* _Brief_: Nothing except the pictures should be left out when you reproduce the listing exactly.

(Data excerpt Opens)

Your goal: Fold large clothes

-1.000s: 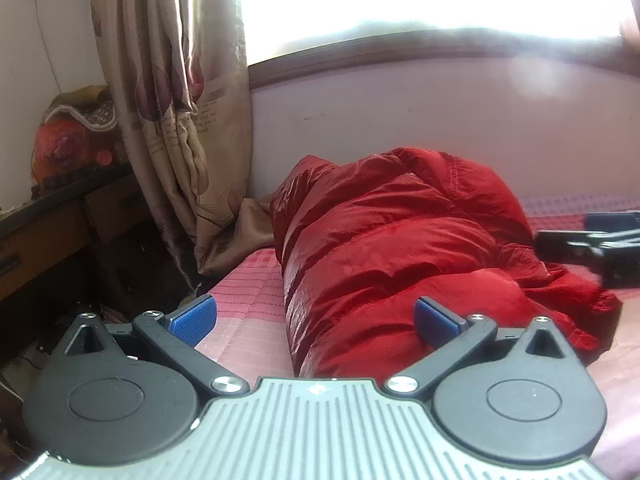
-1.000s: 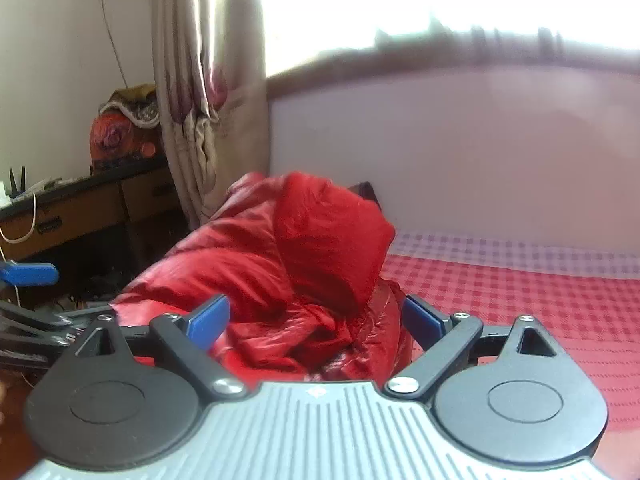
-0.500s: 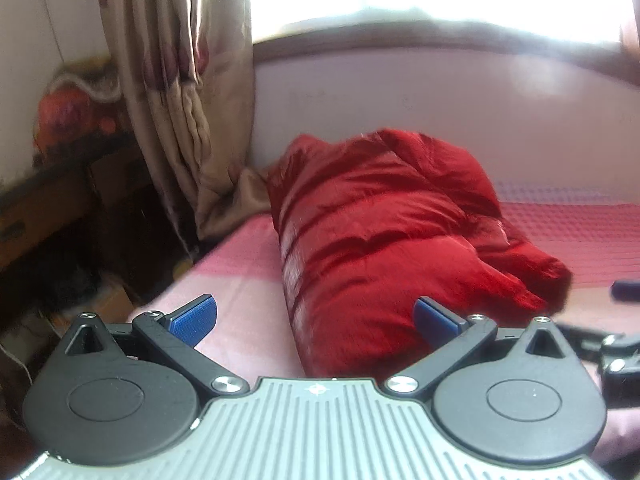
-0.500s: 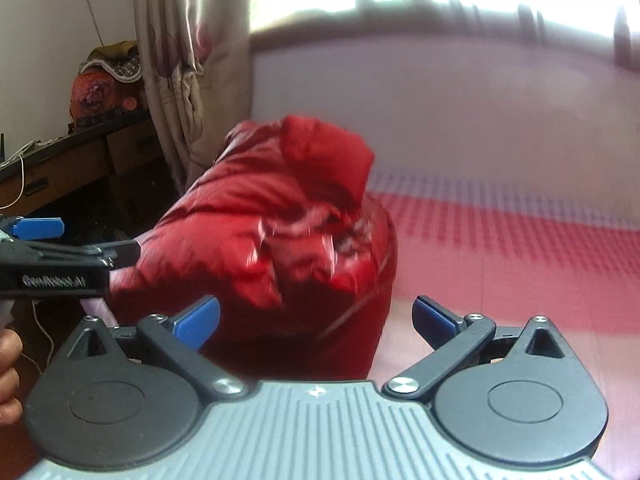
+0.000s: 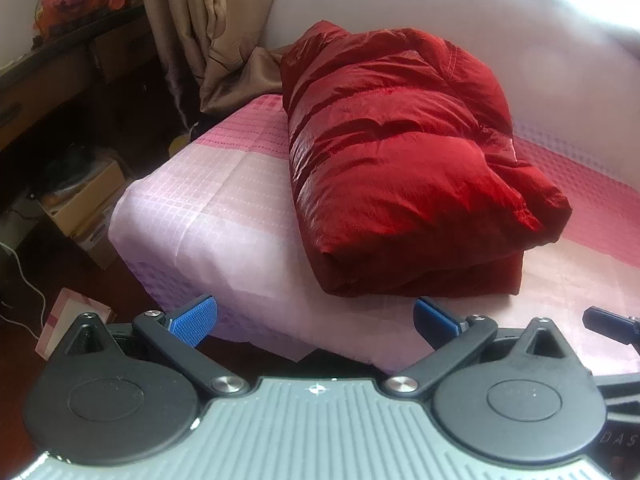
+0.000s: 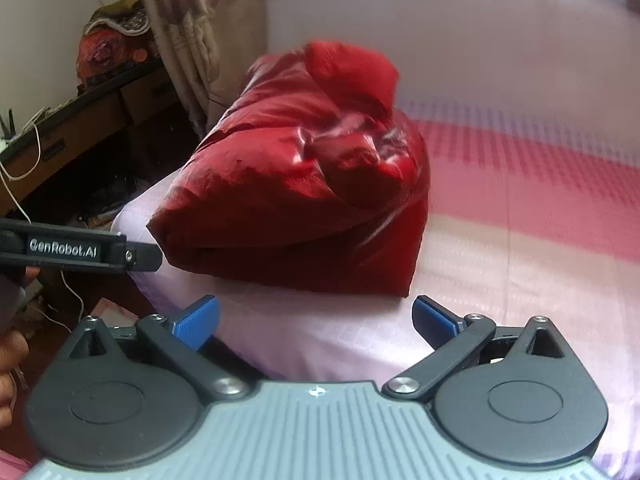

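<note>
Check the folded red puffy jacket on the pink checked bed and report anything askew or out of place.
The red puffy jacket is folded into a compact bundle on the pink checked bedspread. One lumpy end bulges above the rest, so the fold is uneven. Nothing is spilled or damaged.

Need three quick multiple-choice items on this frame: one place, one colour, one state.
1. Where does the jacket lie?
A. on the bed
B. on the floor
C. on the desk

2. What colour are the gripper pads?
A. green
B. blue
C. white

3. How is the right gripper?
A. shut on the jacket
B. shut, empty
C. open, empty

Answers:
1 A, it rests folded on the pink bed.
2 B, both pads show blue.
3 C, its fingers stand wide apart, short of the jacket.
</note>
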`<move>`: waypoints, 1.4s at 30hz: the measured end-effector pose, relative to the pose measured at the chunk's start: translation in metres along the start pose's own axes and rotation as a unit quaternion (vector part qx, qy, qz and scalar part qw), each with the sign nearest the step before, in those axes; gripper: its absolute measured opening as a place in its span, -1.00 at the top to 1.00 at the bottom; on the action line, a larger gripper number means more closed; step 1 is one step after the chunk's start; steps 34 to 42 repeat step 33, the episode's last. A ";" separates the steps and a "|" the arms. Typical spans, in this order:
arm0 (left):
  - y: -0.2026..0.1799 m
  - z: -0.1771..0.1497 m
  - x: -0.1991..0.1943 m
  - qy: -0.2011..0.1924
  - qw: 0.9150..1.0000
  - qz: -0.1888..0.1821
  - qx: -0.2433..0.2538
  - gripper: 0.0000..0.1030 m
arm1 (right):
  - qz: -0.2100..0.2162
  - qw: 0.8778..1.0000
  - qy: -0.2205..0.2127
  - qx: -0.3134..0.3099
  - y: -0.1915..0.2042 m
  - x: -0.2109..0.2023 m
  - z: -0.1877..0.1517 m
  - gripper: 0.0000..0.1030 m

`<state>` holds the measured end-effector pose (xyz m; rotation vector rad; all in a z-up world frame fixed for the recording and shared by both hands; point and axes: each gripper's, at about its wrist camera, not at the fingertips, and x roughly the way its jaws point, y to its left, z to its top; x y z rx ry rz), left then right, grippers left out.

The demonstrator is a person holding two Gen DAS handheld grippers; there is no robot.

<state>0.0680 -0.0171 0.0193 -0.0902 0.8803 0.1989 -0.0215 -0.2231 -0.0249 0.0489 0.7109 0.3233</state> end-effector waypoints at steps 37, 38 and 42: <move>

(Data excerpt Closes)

* _Output for this task_:
Your goal: Fold large clothes

-1.000s: 
-1.000s: 
-0.500s: 
-0.500s: 
+0.000s: 
+0.000s: 

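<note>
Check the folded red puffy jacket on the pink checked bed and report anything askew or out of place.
The red puffy jacket is folded into a compact bundle on the pink checked bedspread. One lumpy end bulges above the rest, so the fold is uneven. Nothing is spilled or damaged.

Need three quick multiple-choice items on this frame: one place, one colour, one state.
1. Where does the jacket lie?
A. on the bed
B. on the floor
C. on the desk

2. What colour are the gripper pads?
A. green
B. blue
C. white

3. How is the right gripper?
A. shut on the jacket
B. shut, empty
C. open, empty

Answers:
1 A, it rests folded on the pink bed.
2 B, both pads show blue.
3 C, its fingers stand wide apart, short of the jacket.
</note>
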`<move>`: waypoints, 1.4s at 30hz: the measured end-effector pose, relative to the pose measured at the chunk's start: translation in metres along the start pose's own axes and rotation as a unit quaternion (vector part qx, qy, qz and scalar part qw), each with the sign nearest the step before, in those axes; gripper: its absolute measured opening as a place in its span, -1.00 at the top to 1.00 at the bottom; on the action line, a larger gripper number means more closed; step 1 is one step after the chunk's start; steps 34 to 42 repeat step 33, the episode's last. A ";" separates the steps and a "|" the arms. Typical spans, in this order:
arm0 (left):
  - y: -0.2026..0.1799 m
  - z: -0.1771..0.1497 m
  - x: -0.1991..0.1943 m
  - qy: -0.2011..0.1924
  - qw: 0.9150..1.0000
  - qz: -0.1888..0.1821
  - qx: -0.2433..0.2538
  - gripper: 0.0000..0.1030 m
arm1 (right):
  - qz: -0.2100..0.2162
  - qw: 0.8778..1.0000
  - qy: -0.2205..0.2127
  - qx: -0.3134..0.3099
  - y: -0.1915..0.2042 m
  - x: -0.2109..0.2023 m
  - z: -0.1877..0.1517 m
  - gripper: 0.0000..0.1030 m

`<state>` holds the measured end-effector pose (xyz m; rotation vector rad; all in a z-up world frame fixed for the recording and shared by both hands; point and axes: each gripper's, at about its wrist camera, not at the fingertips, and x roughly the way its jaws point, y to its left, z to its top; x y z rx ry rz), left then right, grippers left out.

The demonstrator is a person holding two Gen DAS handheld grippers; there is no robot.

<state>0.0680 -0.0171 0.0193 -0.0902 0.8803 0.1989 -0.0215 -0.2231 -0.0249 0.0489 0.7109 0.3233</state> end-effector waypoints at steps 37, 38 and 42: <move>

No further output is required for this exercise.